Showing posts with label "the frugal gourmet cooks three ancient cuisines". Show all posts
Showing posts with label "the frugal gourmet cooks three ancient cuisines". Show all posts

Monday, November 22, 2004

Carbonara

Frozen dinners. They are a bad habit dating back to my early days of being on my own. Stouffer's makes it so easy for you that there are dishes I've only eaten as frozen tv dinners. It's long past the time I should cook them for myself. Chicken Carbonara is one of those dishes.

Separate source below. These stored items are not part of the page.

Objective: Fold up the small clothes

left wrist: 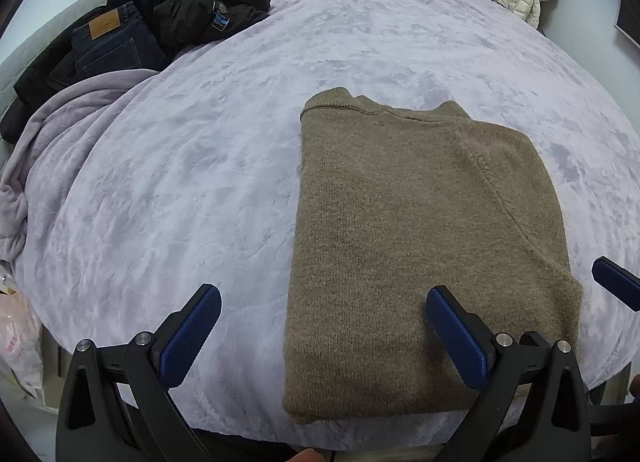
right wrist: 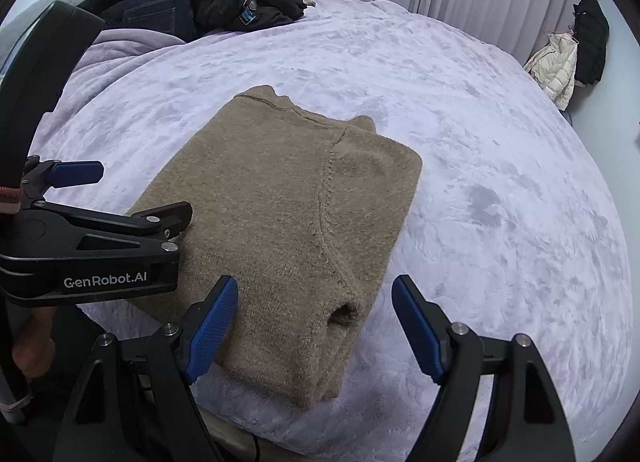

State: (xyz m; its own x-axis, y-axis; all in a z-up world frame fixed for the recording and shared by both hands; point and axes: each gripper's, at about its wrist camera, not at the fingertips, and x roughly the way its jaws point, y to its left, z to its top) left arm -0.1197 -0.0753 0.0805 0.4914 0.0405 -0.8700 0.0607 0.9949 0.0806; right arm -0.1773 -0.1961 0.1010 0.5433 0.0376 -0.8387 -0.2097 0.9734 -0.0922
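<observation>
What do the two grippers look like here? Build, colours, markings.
Both match. The left gripper and right gripper have black angular linkage arms with silver pivot pins, and blue textured finger pads. In the right wrist view, the left gripper's body reads "GenRobot.AI" in white.

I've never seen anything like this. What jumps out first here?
A tan knitted sweater, folded into a neat rectangle, lies on the pale lilac plush bedspread. Two open blue-padded grippers, left and right, frame its near edge. Dark jackets and jeans are heaped at the bed's far left corner.

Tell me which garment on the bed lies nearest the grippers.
The tan sweater, folded flat just ahead of both; the jeans and black jacket are piled at the far corner.
</observation>
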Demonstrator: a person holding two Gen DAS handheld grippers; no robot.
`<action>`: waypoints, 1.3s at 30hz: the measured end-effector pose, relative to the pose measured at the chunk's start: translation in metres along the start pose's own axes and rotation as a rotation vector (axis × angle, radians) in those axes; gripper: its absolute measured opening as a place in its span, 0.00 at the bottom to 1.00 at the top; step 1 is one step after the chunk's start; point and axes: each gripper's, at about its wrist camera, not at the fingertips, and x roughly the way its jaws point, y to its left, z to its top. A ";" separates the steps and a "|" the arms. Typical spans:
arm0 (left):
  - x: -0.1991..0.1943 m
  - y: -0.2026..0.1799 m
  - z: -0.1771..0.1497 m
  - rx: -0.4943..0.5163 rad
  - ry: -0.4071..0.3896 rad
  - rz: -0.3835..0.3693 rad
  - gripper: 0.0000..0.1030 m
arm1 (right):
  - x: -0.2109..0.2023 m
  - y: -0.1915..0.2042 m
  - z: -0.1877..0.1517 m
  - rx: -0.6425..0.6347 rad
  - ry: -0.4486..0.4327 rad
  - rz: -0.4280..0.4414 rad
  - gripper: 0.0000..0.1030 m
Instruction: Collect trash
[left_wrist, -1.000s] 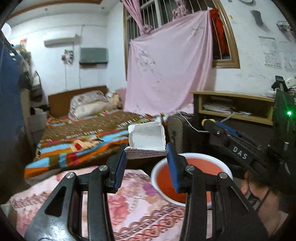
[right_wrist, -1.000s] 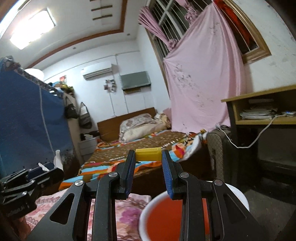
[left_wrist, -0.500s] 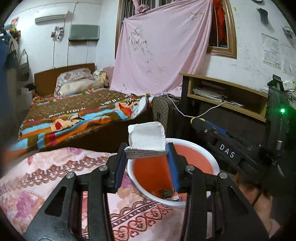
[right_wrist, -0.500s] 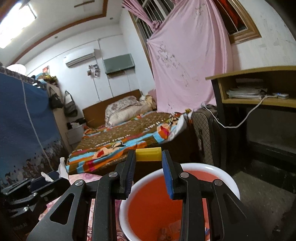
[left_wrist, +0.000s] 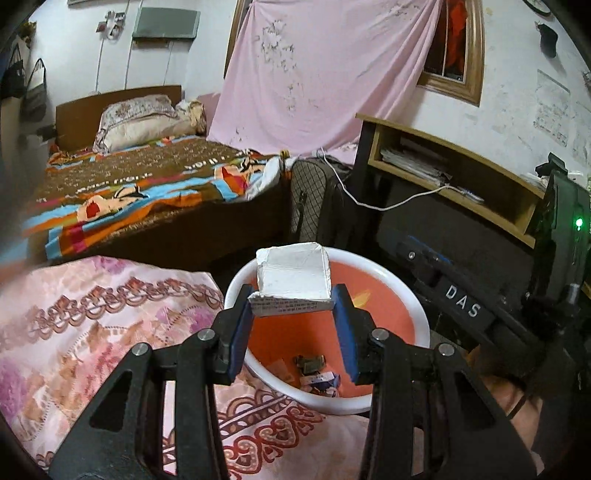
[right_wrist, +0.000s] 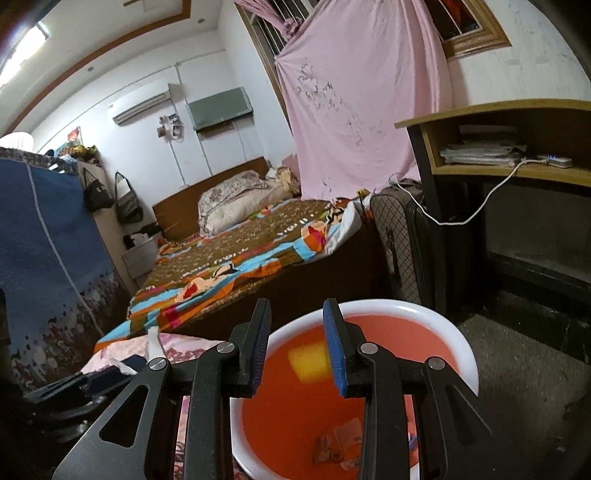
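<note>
Drop-off step, by the look of it. Holds the white box (left_wrist: 295, 273) clamped in the left hand-held gripper (left_wrist: 291, 297) above the red basin (left_wrist: 388, 314) at the surface's (left_wrist: 92, 332) right edge. Shows the right hand-held gripper (right_wrist: 295, 314) parted and empty, a blurred yellow piece (right_wrist: 306, 363) loose inside the basin. Next, probably calls for parting the left jaws.

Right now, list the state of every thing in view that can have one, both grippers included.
left gripper, shut on the white box
white box, flattened, held above the basin
right gripper, jaws apart, nothing between the pads
yellow block, blurred, loose below the pads, over the basin
basin, upright, with scraps at its bottom
green light, lit
</note>
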 end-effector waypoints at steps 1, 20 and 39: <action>0.002 0.000 -0.001 -0.005 0.007 -0.004 0.26 | 0.001 -0.001 0.000 0.003 0.007 -0.002 0.27; 0.001 0.007 -0.003 -0.068 0.026 -0.007 0.36 | 0.006 -0.003 -0.003 0.024 0.039 -0.008 0.27; -0.043 0.045 -0.007 -0.143 -0.074 0.146 0.57 | 0.002 0.008 -0.002 -0.027 0.015 0.007 0.44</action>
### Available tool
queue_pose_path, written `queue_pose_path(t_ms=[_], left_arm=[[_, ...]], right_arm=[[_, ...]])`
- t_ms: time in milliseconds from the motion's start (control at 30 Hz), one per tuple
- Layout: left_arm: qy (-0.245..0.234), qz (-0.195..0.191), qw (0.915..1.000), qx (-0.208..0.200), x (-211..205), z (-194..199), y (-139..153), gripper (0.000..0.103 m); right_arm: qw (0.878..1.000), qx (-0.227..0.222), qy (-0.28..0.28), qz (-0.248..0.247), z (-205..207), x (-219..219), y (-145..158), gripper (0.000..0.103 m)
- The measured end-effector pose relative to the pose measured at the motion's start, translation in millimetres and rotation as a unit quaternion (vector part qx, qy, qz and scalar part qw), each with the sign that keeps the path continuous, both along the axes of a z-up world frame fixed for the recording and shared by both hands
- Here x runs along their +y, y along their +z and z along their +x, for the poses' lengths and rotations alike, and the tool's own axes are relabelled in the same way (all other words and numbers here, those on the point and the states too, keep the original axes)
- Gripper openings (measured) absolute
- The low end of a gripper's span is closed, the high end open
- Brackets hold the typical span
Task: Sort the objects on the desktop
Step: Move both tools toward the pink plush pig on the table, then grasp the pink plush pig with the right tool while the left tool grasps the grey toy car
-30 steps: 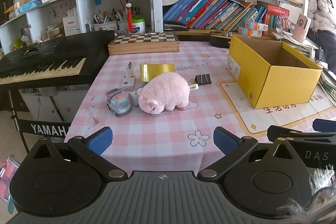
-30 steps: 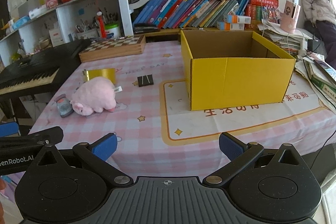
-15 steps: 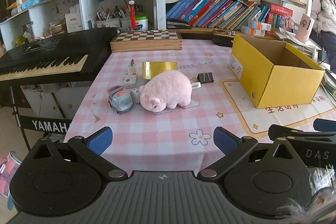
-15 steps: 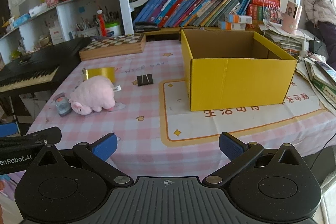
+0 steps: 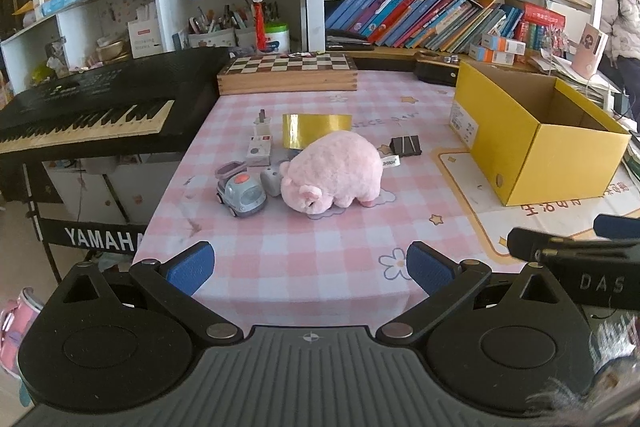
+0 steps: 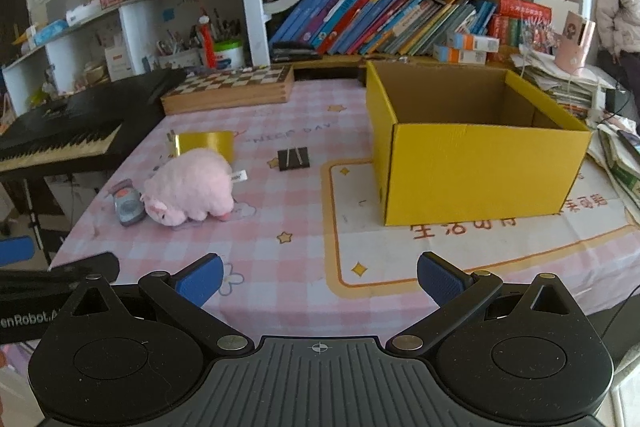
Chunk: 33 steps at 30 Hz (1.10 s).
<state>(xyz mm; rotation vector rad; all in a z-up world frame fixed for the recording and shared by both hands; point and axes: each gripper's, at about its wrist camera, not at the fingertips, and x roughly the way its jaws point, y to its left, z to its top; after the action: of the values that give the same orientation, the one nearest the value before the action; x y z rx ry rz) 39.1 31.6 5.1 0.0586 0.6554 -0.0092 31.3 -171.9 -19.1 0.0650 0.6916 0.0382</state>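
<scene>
A pink plush pig [image 5: 334, 173] lies on the pink checked tablecloth [image 5: 304, 247], with a grey toy car [image 5: 240, 191], a small white device [image 5: 259, 147], a gold card [image 5: 316, 129] and a black binder clip [image 5: 406, 145] around it. An open, empty yellow cardboard box [image 5: 536, 139] stands to the right. My left gripper [image 5: 310, 267] is open and empty at the table's near edge. My right gripper [image 6: 320, 277] is open and empty, facing the yellow box [image 6: 476, 151]; the pig [image 6: 190, 187] and the clip [image 6: 294, 159] are to its left.
A wooden chessboard box [image 5: 288, 73] lies at the table's back. A black Yamaha keyboard [image 5: 92, 115] stands left of the table. Shelves with books [image 5: 420, 15] are behind. A person [image 5: 622, 23] stands at the far right, next to stacked papers [image 6: 560, 83].
Both grippers have moved slightly forward toward the table, so the objects look a little nearer. Both stay open and empty.
</scene>
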Motion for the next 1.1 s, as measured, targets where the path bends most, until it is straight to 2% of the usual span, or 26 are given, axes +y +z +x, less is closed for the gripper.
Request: queue_pose_path(t_ms=[400,600,1100], left_arm=[[0.008,-0.001,0.9999,0.010,2.3,12.4,-12.1,0.103],[0.022,-0.022,0.9995,0.003,8.9,21.3,-10.2,0.103],[0.030,0.006,0.9995,-0.007,17.5,54.1,-13.2,0.103]], right_arm=[[1.000,0.003,0.008,0.001,6.1,2.2,-10.9,0.103],[1.000,-0.013,0.014,-0.007,14.9,3.4,-10.6,0.103],[0.999,-0.030,0.043,-0.008,60.3,15.8,-12.5,0.103]])
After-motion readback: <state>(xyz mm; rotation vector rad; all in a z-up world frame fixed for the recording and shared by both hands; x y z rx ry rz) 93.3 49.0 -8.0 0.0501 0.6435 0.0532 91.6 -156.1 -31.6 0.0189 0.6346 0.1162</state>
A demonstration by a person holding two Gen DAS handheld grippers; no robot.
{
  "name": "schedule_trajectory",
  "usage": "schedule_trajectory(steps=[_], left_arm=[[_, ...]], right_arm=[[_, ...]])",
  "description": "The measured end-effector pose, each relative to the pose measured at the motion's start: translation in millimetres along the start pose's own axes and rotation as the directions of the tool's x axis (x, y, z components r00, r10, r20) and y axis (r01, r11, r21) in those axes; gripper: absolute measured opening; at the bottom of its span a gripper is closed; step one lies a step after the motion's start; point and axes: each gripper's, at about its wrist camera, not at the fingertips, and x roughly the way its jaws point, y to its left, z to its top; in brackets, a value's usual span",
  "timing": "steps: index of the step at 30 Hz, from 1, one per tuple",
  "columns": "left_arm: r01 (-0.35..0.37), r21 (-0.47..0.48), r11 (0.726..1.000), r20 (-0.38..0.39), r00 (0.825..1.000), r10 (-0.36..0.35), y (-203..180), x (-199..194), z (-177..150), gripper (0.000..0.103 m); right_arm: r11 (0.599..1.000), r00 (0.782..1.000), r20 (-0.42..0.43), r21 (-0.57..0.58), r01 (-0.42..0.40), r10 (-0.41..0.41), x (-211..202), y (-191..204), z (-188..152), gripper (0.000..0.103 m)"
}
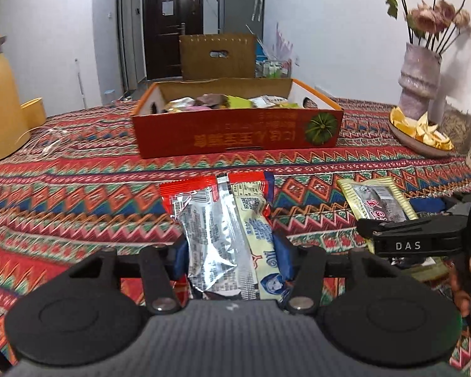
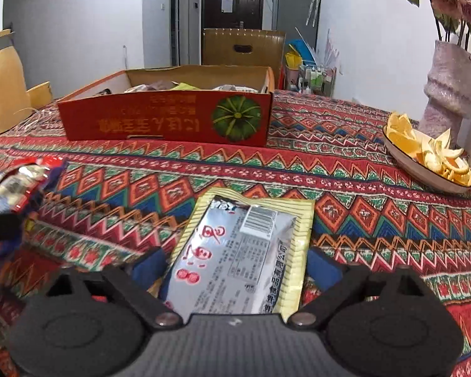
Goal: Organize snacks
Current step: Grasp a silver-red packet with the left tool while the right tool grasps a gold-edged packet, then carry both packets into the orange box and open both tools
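Two snack packets sit between the blue pads of the left gripper (image 1: 232, 254), low in the centre of the left wrist view: a crinkled silver-and-red foil packet (image 1: 210, 235) and, overlapping its right edge, a cream-coloured packet (image 1: 260, 251). The pads press in on both outer edges, so this gripper is judged to be clamped on the pair.

The right gripper (image 2: 235, 270) has its fingers apart. A yellow-bordered silver packet (image 2: 245, 251) lies flat on the tablecloth (image 2: 361, 213) between them, with a visible gap at the right pad; contact at the left pad cannot be settled. No grip is judged made.

Handling assessment: all three packets appear light, thin and pliable, with glossy film that is likely slippery. Contents may crush under hard pressure. The overlapped pair could shear apart, the cream packet sliding out first. The safest hold is across the width near the sealed end, where the film is stiffest. The flat yellow packet offers little edge to catch; its near end between the pads is the best purchase.

Beyond the grippers, in the upper centre of both views, stands the open red cardboard box (image 1: 235, 132), already holding assorted snacks and judged the destination. A dish of orange peel (image 2: 424, 157) and a vase (image 2: 449, 94) occupy the right.
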Motion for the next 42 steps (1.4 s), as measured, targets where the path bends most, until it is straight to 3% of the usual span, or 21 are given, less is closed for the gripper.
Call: schedule_trajectory(steps=[1, 4, 5, 9, 19, 26, 35, 42], left_arm=[[0.002, -0.004, 1.000, 0.005, 1.000, -0.002, 3.7, -5.7, -2.2, 0.054], [0.023, 0.005, 1.000, 0.016, 1.000, -0.023, 10.5, -19.2, -9.8, 0.054], [0.024, 0.004, 1.000, 0.020, 0.999, -0.025, 12.3, -23.1, -12.1, 0.054], [0.020, -0.037, 0.999, 0.043, 0.999, -0.019, 25.8, -43.1, -20.4, 0.054], [-0.019, -0.070, 0.997, 0.071, 0.997, 0.024, 51.2, -105.2, -59.1, 0.054], [-0.020, -0.088, 0.996, 0.060, 0.998, 0.026, 52.2, -128.1, -82.5, 0.054], [-0.013, -0.079, 0.997, 0.079, 0.997, 0.019, 45.8, -133.0, -77.2, 0.054], [0.018, -0.064, 0.998, 0.059, 0.998, -0.014, 48.0, -105.9, -43.7, 0.054]], right_arm=[[0.999, 1.000, -0.004, 0.032, -0.014, 0.014, -3.4, -3.0, -2.2, 0.089], [0.999, 1.000, 0.006, 0.049, 0.003, -0.004, -13.7, -5.6, -7.0, 0.068], [0.998, 1.000, 0.007, 0.056, -0.007, 0.007, -17.0, -6.1, -7.6, 0.055], [0.999, 1.000, 0.019, 0.042, -0.015, 0.014, -29.9, 0.1, -17.2, 0.045], [0.996, 0.997, 0.078, 0.081, -0.025, 0.019, -115.6, 23.9, -79.3, 0.044], [0.997, 0.995, 0.098, 0.073, -0.038, 0.031, -163.1, 30.2, -105.8, 0.044], [0.996, 0.991, 0.118, 0.057, -0.072, 0.065, -168.8, 37.5, -105.4, 0.044], [0.995, 0.990, 0.116, 0.051, -0.086, 0.080, -146.3, 26.6, -80.8, 0.044]])
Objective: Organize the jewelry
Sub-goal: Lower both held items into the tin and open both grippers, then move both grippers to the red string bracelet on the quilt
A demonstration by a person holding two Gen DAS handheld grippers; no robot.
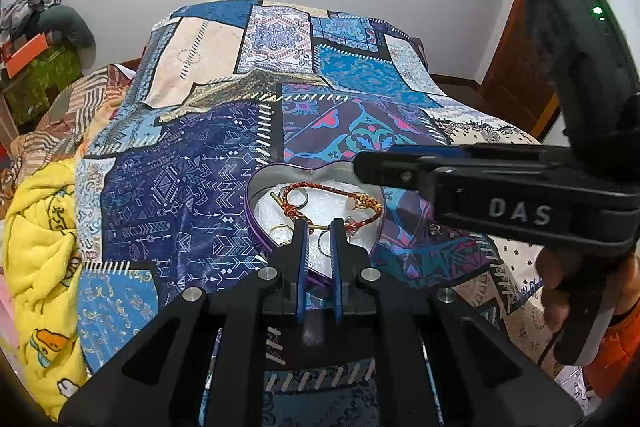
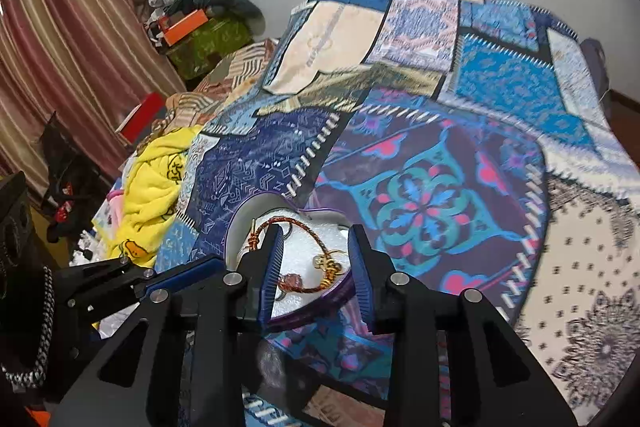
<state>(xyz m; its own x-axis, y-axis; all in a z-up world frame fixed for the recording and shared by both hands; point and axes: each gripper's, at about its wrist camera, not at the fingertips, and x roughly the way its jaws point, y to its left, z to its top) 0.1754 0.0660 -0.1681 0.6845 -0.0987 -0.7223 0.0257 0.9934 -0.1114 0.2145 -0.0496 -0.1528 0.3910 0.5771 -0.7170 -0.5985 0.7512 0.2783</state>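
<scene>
Red braided bracelet point(image 1: 332, 201) lies inside heart-shaped tin point(image 1: 256, 183).

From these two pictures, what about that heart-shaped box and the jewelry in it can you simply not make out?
- Left view: the near rim of the heart-shaped tin is hidden behind the left gripper.
- Left view: the rings by the fingers are too small and partly covered to count.
- Left view: the right gripper covers the tin's right lobe.
- Right view: the red braided bracelet is partly behind the right gripper, and the picture is motion-blurred.
</scene>
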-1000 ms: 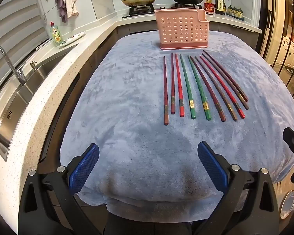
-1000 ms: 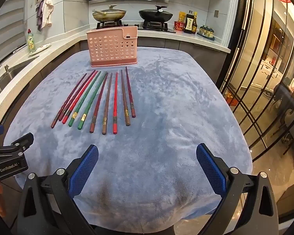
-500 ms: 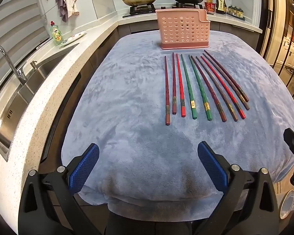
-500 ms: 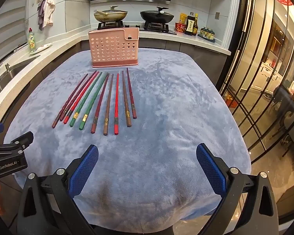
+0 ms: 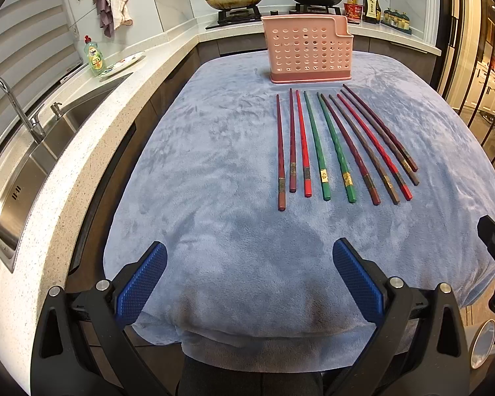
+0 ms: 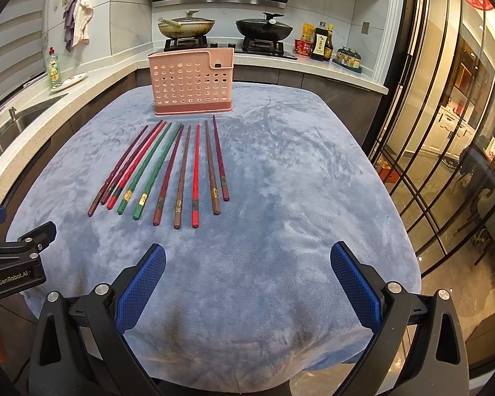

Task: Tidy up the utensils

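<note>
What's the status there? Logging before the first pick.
Left hand-held gripper and right hand-held gripper open, empty. Ten chopsticks flat on cloth, pink holder behind them. Nothing in between.

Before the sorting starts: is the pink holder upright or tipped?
Upright: the pink holder stands on its base on the blue cloth, opening upward.

A counter draped in a plush grey-blue cloth (image 5: 214,171) is carrying ten long lacquered chopsticks (image 5: 323,151) lying fanned side by side; behind their tips a perforated pink plastic holder (image 5: 308,52) is standing upright, apparently just apart.
</note>
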Demonstrator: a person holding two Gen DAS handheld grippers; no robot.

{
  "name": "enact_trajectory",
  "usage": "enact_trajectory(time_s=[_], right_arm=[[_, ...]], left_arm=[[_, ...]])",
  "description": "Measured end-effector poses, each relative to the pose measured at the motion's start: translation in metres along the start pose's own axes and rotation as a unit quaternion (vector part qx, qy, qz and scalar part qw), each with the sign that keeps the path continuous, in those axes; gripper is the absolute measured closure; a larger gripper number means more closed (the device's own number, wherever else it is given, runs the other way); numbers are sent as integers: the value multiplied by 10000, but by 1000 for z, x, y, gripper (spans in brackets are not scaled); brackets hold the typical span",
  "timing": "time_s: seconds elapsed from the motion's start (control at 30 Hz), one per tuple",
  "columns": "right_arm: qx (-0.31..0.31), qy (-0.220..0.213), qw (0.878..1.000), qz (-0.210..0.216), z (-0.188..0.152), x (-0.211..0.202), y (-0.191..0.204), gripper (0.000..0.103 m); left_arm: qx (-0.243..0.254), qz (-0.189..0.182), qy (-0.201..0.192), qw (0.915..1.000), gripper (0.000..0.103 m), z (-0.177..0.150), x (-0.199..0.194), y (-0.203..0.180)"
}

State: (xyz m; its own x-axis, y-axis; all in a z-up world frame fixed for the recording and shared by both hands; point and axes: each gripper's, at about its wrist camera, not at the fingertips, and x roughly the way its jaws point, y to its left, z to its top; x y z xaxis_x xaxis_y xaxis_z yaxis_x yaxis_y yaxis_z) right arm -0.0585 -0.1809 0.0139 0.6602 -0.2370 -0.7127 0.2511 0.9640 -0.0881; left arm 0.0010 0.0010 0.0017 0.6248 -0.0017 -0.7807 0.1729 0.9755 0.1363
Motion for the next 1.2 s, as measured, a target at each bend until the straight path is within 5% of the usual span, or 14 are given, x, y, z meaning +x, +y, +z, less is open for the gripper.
enact_trajectory(time_s=[1.2], right_arm=[[25, 2, 10000, 2, 0, -3, -5, 7]], left_arm=[[6, 15, 7, 10000, 7, 0, -1, -1]])
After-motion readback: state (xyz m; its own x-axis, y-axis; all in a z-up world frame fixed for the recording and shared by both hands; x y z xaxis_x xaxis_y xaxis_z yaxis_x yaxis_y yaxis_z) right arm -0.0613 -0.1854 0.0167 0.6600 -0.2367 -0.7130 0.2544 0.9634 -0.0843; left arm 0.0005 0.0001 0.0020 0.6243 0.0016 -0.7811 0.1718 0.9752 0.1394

Last night I cooked "Pasta Carbonara, Roman Style" from The Frugal Gourmet Cooks Three Ancient Cuisines. It was a learning experience. The 1% milk I prefer made the sauce not smooth and creamy, as the recipe suggested, but a bunch of cheese particles suspended in butter solution. Not very appealing, visually, but I was impressed at how the taste matched the Chicken Carbonara I'm familiar with. I guess that's the important thing, but as I am usually cooking for one, presentation is one of those things that gets tossed out the window first. I want food to taste good. If it looks pretty, that's just gravy. So to speak.

Tuesday, October 19, 2004

Sauced

After losing a couple of days due to birding, ridiculously long baseball games and a relative lack of exciting food adventures, I'm back. Yesterday I tried making Maki's essence of Japanese flavor in a bottle. After combining the ingredients, I reduced them down a little more than the recipe intended (oops), so I have an extremely concentrated form of it. Better luck next time, but in the meantime I can use what I have. The kitchen smelled really good while it was cooking, too.

While in a sauce vein, I should note that Sunday night I did the weekly boiling of the master sauce. It's starting to get a little intense in flavor, so I probably need to cook something else in it and replenish the ingredients. I just started it a couple of weeks ago. I used the "Looing Sauce" recipe in the late lamented Frugal Gourmet's The Frugal Gourmet Cooks Three Ancient Cuisines. That recipe uses both light soy and mushroom soy, which makes a very rich sauce - a little too rich, I think. As I keep the master sauce going, I'll probably tweak it by increasing the amount of light soy when I replenish it.